Problem:
Return the lines below in which the string "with" occurs.

Available data section start

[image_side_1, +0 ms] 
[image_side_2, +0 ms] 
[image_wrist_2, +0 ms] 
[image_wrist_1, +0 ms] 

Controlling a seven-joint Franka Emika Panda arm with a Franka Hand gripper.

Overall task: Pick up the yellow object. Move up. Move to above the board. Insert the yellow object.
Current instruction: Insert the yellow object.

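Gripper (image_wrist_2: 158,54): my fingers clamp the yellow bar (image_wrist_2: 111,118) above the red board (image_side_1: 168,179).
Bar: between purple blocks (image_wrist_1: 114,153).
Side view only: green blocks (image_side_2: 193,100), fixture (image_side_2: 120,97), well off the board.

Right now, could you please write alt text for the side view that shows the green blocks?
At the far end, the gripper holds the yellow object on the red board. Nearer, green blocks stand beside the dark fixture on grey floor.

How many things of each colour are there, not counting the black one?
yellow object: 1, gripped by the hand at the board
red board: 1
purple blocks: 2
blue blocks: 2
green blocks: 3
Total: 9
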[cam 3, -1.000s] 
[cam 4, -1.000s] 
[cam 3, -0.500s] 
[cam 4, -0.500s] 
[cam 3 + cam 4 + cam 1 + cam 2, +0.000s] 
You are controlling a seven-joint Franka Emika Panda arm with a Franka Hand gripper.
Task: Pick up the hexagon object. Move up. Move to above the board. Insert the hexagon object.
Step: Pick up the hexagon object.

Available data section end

Output of the task:
Controlling a seven-joint Franka Emika Panda arm with a Franka Hand gripper.
You are controlling a seven-joint Franka Emika Panda arm with a Franka Hand gripper.

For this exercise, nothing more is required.